Mengkal sekali rasa hati Kun Hong mendengar suara seorang dara muda begini galak memaki-maki dan menghinanya, akan tetapi dia tetap tersenyum sabar, bangkit berdiri dan menjura.

"Maaf, Nona. Aku seorang buta yang tidak mengenal jalan tanpa disengaja telah tersesat sampai di sini, harap Nona sudi memberi maaf."

"Maaf ? Enak saja bicara! Orang luar yang berani memasuki pulauku ini tak boleh keluar dalam keadaan hidup lagi. Kau jembel buta berani masuk ke sini dan seperti orang mabuk menangis menciumi sapu tangan. Hemmm, kiranya kau selain buta juga gila. Kau terlalu kotor untuk mampus di tanganku. Heeiii, A Man...!" Suara memanggil ini amat nyaring, mengandung tenaga khikang yang kuat sekali sehingga diam-diam Kun Hong kagum.

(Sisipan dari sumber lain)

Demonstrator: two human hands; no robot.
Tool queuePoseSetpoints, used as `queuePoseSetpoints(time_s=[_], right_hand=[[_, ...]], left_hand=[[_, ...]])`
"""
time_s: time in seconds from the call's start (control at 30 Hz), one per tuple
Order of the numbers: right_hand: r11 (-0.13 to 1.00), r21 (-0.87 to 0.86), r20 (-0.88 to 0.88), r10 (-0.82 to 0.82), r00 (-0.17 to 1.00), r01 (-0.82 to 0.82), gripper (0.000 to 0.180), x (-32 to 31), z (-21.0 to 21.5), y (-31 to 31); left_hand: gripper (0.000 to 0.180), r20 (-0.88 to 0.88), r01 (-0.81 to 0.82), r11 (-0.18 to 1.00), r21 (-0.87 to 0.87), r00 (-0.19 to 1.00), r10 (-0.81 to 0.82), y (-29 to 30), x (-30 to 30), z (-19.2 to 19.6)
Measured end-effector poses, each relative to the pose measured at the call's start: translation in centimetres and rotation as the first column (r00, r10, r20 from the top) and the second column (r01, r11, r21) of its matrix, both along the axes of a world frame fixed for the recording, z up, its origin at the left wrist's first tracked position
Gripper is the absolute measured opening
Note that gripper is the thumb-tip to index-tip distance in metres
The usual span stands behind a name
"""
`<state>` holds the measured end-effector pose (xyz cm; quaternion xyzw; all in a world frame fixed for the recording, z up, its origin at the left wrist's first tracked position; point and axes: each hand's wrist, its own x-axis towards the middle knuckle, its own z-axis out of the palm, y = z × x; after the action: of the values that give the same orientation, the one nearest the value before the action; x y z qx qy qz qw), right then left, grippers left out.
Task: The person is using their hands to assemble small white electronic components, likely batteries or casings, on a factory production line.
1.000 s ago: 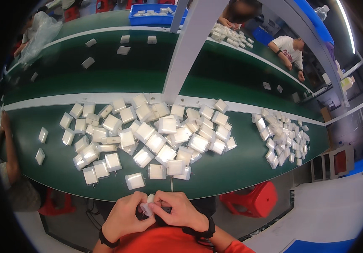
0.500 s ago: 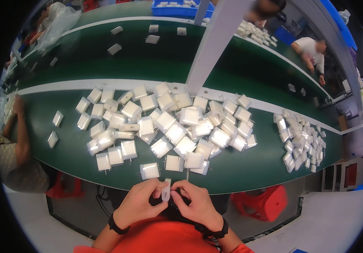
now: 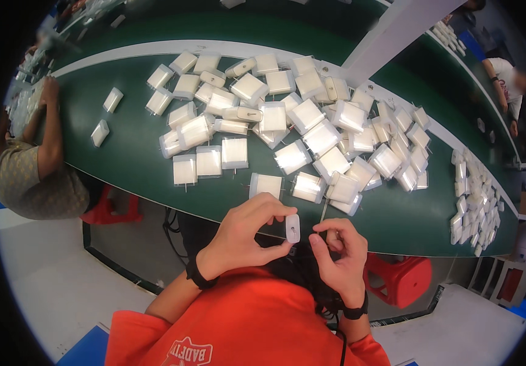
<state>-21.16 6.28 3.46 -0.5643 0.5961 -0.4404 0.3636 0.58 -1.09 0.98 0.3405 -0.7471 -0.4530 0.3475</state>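
Observation:
My left hand (image 3: 244, 235) pinches a small white block (image 3: 293, 229) by its edges, between thumb and fingers. The end of the block faces me, with a small metal piece at its middle. My right hand (image 3: 341, 247) is just right of it, apart from the block, thumb and forefinger closed together. A thin metal rod (image 3: 324, 211) shows above those fingertips; whether they hold it I cannot tell. Beyond both hands lies a heap of white rectangular blocks (image 3: 270, 117) with clear edges, several with thin metal pins sticking out.
The blocks lie on a green table (image 3: 135, 140). Another pile of white blocks (image 3: 476, 204) lies at its right end. A co-worker (image 3: 40, 161) sits at the left. A grey post (image 3: 391, 43) rises behind the heap. A red stool (image 3: 406, 280) stands under the table edge.
The whole view has tilted and shifted. The block in my left hand has turned to show more of its end. My right hand has drawn a little away from it.

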Motion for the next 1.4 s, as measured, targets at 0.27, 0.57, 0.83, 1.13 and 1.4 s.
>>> queuePoseSetpoints(time_s=[0.27,0.57,0.83,1.13,1.4], right_hand=[[0.987,-0.142,-0.155,0.05,0.987,-0.072,0.028,1.3,1.2,-0.4],[0.991,-0.125,-0.224,0.026,0.974,-0.056,0.013,1.5,0.9,-0.9],[0.997,-0.025,-0.226,0.065,0.972,-0.072,0.008,1.9,1.6,-2.6],[0.985,-0.13,-0.242,0.082,0.967,-0.116,0.021,1.3,1.9,-0.7],[0.991,-0.112,-0.175,0.047,0.983,-0.068,0.014,2.0,0.2,-0.9]], left_hand=[[0.054,-0.009,-0.01,0.998,-0.058,1.0,0.01,0.4,0.3,-0.1],[0.053,-0.005,-0.049,0.993,-0.106,0.999,0.049,0.4,0.1,-0.7],[0.044,-0.069,-0.014,1.0,0.004,0.997,0.014,0.5,-0.2,-1.6],[0.042,-0.051,-0.032,0.997,0.074,0.998,0.036,1.1,-0.2,-1.5],[0.043,-0.037,-0.044,0.998,0.041,0.998,0.046,1.1,-0.1,-1.9]])
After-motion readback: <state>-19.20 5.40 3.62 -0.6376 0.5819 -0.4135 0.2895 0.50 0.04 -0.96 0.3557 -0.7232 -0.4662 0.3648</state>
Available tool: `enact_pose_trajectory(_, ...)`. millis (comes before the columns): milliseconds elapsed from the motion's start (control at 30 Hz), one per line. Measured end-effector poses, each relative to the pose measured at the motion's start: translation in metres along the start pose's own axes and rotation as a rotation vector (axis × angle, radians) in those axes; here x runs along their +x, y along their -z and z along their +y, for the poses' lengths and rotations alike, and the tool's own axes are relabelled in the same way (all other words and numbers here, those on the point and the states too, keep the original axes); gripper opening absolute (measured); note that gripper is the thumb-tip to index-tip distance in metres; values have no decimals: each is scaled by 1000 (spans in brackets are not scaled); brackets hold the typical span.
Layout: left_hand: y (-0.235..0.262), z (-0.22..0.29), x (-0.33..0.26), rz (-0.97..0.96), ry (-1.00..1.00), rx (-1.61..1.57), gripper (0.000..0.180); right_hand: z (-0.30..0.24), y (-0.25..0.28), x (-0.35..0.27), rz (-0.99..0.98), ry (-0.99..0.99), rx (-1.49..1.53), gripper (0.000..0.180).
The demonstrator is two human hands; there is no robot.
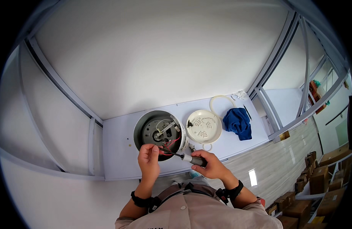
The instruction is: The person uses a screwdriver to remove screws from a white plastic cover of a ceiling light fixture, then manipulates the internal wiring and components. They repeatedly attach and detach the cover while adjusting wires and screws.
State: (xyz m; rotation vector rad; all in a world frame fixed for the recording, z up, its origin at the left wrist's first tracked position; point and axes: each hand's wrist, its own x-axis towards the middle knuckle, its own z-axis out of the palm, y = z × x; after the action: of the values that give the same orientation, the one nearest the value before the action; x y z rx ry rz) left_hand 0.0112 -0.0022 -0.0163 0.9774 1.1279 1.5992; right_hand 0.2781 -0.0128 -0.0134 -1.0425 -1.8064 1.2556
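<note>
My right hand (208,165) is closed around the grey and black handle of a screwdriver (192,159), whose dark shaft slants left toward my other hand. The fingertips of my left hand (148,157) are pinched together at the screwdriver's tip; anything small between them is too hard to make out. Both hands are at the near rim of a round, open appliance housing (139,124), pale outside. Inside it a dark metal pan bottom (148,129), red wires (172,143) and a pale bracket (167,129) show. A round cream-coloured vented cover (213,143) lies right of the housing.
A crumpled blue cloth (237,123) lies on the white table (118,152), beside a pale curved tube (215,100) and a thin black stick-like tool (247,111). Grey frame posts (92,147) stand left and right. Cardboard boxes (319,179) fill a rack at lower right.
</note>
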Motion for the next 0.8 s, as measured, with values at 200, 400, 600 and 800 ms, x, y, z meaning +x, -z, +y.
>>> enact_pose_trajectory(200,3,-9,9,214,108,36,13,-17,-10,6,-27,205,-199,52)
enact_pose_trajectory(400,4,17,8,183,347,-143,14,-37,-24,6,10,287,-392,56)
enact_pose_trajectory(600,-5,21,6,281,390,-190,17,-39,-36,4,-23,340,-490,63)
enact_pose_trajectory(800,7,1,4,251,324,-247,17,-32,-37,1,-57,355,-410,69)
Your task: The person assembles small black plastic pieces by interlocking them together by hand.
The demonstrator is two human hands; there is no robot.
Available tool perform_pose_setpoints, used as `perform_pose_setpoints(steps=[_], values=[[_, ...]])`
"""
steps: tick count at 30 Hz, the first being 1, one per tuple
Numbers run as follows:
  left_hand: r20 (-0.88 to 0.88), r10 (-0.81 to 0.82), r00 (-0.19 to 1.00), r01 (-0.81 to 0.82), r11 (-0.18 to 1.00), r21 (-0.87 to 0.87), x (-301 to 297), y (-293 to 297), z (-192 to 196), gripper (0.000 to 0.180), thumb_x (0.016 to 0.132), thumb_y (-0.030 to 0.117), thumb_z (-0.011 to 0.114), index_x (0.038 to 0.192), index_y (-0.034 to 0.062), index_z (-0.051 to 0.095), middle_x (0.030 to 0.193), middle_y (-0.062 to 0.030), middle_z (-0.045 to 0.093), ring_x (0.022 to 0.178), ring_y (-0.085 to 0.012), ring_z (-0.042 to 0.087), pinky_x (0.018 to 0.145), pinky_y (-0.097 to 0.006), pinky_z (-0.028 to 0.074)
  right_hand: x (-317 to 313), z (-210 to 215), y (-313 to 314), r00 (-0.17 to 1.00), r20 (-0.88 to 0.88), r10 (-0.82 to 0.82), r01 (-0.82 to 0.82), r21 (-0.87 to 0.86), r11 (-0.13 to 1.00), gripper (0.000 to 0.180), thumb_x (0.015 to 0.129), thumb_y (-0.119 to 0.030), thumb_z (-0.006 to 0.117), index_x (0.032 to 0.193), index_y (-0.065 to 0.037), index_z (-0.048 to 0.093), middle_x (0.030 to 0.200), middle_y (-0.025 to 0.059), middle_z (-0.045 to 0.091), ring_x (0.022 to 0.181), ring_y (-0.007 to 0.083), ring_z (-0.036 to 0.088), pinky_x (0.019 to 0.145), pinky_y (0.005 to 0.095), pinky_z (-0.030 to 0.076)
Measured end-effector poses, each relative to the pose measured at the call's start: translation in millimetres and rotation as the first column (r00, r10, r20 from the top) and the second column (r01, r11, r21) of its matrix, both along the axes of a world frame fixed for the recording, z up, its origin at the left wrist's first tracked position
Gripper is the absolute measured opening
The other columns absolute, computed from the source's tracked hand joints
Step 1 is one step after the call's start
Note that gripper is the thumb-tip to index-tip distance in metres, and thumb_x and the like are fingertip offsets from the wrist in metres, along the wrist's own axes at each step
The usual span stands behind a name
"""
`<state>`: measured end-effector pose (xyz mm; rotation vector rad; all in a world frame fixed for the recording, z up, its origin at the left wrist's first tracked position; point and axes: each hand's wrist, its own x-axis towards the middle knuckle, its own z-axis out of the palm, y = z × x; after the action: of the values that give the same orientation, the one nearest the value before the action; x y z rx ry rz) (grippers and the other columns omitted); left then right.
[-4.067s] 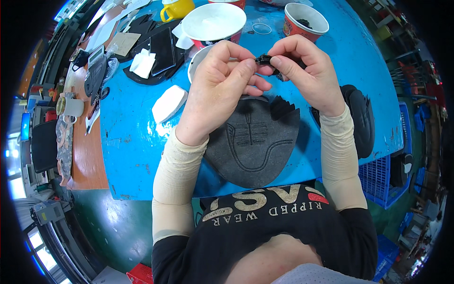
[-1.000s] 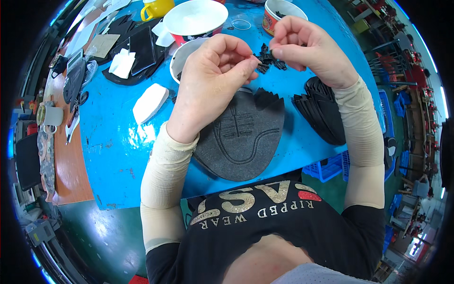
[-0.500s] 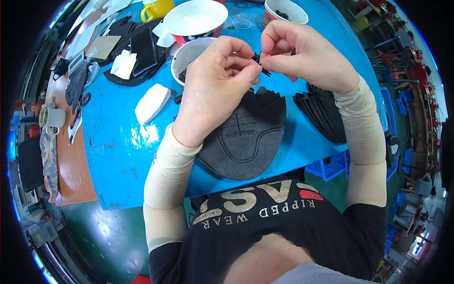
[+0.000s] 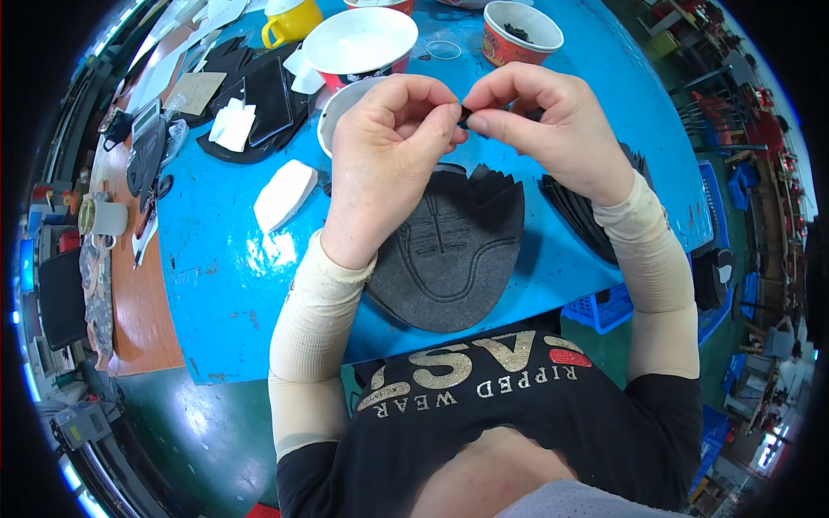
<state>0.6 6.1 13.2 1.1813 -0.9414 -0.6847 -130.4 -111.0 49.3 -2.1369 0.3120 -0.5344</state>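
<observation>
Between the fingertips of my left hand (image 4: 389, 147) and my right hand (image 4: 553, 129) is a small black piece (image 4: 465, 114), too small to tell its kind. Both hands pinch it from opposite sides, above the table. Below them lies a dark grey, rounded shoe upper (image 4: 453, 276) with stitched-looking lines and a jagged far edge, which seems to sit on others. A fanned stack of black cut pieces (image 4: 574, 216) rests to the right, partly under my right forearm. Behind my left hand a white-lined paper bowl (image 4: 335, 112) is mostly hidden.
The blue table (image 4: 224, 293) also bears a larger paper bowl (image 4: 361, 41), a bowl with small black bits (image 4: 522, 39), a yellow mug (image 4: 294, 22), a folded white pad (image 4: 285, 197) and black pieces under a phone-like slab (image 4: 269, 108). A blue crate (image 4: 600, 311) stands below the right edge.
My right hand has come down and a little nearer, and the fingertips of both hands have closed in on the small black piece. The view has shifted slightly.
</observation>
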Motion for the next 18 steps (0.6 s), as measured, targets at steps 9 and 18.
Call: perform_pose_setpoints(steps=[9, 18], values=[[-0.050, 0.138, 0.989, -0.145, 0.973, -0.182, 18.4, -3.6, 4.9, 0.022, 0.089, 0.008, 0.051, 0.108, -0.0024, 0.055, 0.095, -0.0088, 0.062, 0.081, -0.0119, 0.061, 0.068, -0.021, 0.050, 27.3, 10.8, -148.2, 0.758, 0.220, -0.615, 0.645, -0.395, 0.654, 0.019, 0.080, -0.019, 0.054, 0.087, -0.003, 0.062, 0.080, 0.0170, 0.063, 0.079, 0.0335, 0.059, 0.071, 0.0394, 0.046], [0.049, 0.303, 0.952, -0.278, 0.918, -0.283, 30.8, -0.6, 8.0, 0.021, 0.089, 0.010, 0.052, 0.105, -0.0023, 0.054, 0.097, -0.0109, 0.061, 0.084, -0.0152, 0.061, 0.070, -0.024, 0.051, 21.9, -51.1, -251.7, 0.784, 0.011, -0.621, 0.382, -0.796, 0.469, 0.023, 0.078, -0.026, 0.061, 0.099, -0.016, 0.063, 0.091, 0.0114, 0.063, 0.086, 0.0309, 0.060, 0.078, 0.0401, 0.046]])
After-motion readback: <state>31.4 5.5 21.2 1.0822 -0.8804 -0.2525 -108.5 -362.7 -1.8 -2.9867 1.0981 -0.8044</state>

Kiranya gadis galak ini mempunyai kepandaian yang hebat juga, terang tidak di sebelah bawah tingkat Loan Ki! Dia makin terheran-heran mendapat kenyataan bahwa di pulau ini terdapat dua orang gadis yang suaranya jauh berbeda seperti bumi dan langit, namun yang keduanya memiliki kepandaian tinggi dalam ilmu silat!

Suara seruan seperti itu tadi tentu dapat mencapai jarak yang jauh. Benar saja, tak lama kemudian terdengar suara orang menjawab berulang-ulang dan terdengar bunyi langkah-langkah kaki berlari-larian ke tempat itu, langkah-langkah ringan beberapa orang wanita. Kiranya pelayan-pelayan tadi, lima orang banyaknya dengan A Man di depan, telah lari datang mendengar panggilan itu.

"Ah, kiranya Siocia telah berada di sini...," terdengar gadis pelayan yang bernama A Man berkata.

Dengan pendengarannya yang tajam Kun Hong dapat menangkap betapa dalam ucapan gadis pelayan ini terkandung rasa takut dan tunduk, berbeda dengan ketika gadis pelayan ini tadi bicara terhadap dara bersuara bidadari.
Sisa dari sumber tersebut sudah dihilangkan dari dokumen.